## [Exercise aim]
Look below for the line containing "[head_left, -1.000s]" and the line containing "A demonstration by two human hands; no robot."; repeat exactly those two lines and all lines between them, and nothing else.

(Extracted data begins)

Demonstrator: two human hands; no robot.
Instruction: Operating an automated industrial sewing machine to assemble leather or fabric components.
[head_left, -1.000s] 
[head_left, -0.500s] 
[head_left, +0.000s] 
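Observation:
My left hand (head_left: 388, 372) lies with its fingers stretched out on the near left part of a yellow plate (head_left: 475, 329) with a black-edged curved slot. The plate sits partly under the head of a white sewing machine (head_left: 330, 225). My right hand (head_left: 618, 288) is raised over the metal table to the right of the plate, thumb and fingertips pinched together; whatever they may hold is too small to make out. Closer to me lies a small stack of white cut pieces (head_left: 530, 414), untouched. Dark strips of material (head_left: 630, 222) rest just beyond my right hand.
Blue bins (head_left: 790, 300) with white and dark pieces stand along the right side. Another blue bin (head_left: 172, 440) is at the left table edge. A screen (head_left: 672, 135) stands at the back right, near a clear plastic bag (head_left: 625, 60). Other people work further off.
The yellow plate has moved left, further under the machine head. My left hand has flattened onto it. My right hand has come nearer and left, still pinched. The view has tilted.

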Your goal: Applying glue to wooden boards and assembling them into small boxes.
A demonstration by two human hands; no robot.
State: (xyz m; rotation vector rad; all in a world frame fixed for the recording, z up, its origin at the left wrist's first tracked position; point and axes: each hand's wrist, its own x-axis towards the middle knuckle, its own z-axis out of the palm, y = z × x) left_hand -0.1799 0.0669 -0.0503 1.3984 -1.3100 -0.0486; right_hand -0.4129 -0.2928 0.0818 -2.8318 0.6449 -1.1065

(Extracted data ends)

## [Task solution]
[head_left, -1.000s] 
[head_left, -0.500s] 
[head_left, +0.000s] 
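Observation:
My left hand (head_left: 388, 372) lies with its fingers stretched out on the near left part of a yellow plate (head_left: 475, 329) with a black-edged curved slot. The plate sits partly under the head of a white sewing machine (head_left: 330, 225). My right hand (head_left: 618, 288) is raised over the metal table to the right of the plate, thumb and fingertips pinched together; whatever they may hold is too small to make out. Closer to me lies a small stack of white cut pieces (head_left: 530, 414), untouched. Dark strips of material (head_left: 630, 222) rest just beyond my right hand.
Blue bins (head_left: 790, 300) with white and dark pieces stand along the right side. Another blue bin (head_left: 172, 440) is at the left table edge. A screen (head_left: 672, 135) stands at the back right, near a clear plastic bag (head_left: 625, 60). Other people work further off.
The yellow plate has moved left, further under the machine head. My left hand has flattened onto it. My right hand has come nearer and left, still pinched. The view has tilted.
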
Your goal: Applying glue to wooden boards and assembling them into small boxes.
A demonstration by two human hands; no robot.

This response is done.